* What this task involves
Starting with the first line below, extract each line through the one that contains "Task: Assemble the", inclusive, excluding pictures.

* Recorded information
■ ■ ■ ■

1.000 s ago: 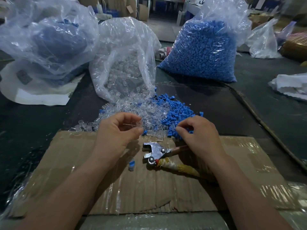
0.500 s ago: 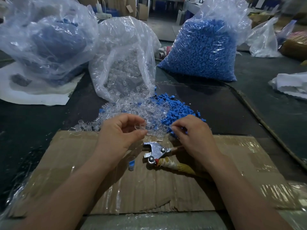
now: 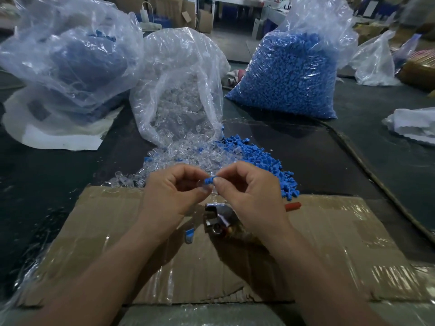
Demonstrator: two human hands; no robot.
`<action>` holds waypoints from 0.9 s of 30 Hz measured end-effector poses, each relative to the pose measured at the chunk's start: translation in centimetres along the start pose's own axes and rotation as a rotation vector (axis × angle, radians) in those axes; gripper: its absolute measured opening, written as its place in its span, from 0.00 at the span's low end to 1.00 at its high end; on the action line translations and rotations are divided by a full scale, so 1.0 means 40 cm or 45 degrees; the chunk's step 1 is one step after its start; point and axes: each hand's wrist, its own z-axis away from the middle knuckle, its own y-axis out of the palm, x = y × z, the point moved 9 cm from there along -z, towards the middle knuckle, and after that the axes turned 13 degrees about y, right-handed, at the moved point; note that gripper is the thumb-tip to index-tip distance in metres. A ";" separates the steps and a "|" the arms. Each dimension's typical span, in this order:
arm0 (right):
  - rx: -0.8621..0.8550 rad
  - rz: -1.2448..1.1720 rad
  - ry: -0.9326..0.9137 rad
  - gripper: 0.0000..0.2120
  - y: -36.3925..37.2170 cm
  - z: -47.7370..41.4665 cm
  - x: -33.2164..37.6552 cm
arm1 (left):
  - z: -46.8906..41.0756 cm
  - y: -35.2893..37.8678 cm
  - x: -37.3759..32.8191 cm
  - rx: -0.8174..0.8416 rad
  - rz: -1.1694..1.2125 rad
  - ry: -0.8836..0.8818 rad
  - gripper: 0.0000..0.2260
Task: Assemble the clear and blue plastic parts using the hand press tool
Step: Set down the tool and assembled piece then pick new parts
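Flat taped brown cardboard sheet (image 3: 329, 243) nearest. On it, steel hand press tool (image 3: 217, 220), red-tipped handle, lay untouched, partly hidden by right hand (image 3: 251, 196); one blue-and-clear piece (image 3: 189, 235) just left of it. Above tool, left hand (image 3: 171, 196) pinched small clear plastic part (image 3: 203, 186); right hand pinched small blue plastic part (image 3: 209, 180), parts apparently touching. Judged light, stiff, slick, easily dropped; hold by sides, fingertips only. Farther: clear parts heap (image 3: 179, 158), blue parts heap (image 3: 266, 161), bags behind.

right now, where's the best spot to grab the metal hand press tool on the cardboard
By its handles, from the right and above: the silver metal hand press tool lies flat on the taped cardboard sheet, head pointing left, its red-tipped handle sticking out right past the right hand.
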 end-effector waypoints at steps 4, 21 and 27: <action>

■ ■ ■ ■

* Result
1.000 s ago: 
0.500 s ago: 
now: 
Demonstrator: two human hands; no robot.
`<action>` holds waypoints from 0.9 s of 30 Hz measured end-effector poses, each relative to the pose measured at the chunk's start: translation in centimetres along the start pose's own axes and rotation as a rotation vector (axis × angle, radians) in those axes; gripper: its absolute measured opening, written as its place in its span, from 0.00 at the span's low end to 1.00 at its high end; on the action line translations and rotations are divided by a full scale, so 1.0 means 40 cm or 45 degrees; the chunk's step 1 is one step after its start; point and axes: each hand's wrist, its own z-axis away from the middle knuckle, its own y-axis out of the palm, x = y × z, the point moved 9 cm from there along -z, towards the middle knuckle, and after that the axes turned 13 degrees about y, right-handed, at the moved point; note that gripper is the thumb-tip to index-tip distance in metres. A ";" separates the steps and a "|" the arms. Each dimension's typical span, in this order:
arm0 (right):
  - rx: -0.8621..0.8550 rad
  - rz: -1.2448..1.1720 rad
  - ry: -0.9326..0.9137 rad
  - gripper: 0.0000..0.2120
  - y: -36.3925..37.2170 cm
  - z: -47.7370..41.4665 cm
  - x: -33.2164..37.6552 cm
arm1 (left):
  - z: -46.8906..41.0756 cm
  - y: -35.2893..37.8678 cm
  - x: -37.3759..32.8191 cm
  - rx: -0.8174..0.8416 rad
  - rz: -1.1694..1.2125 rad
  - ry: -0.8836..0.8818 rad
  - gripper: 0.0000..0.2260
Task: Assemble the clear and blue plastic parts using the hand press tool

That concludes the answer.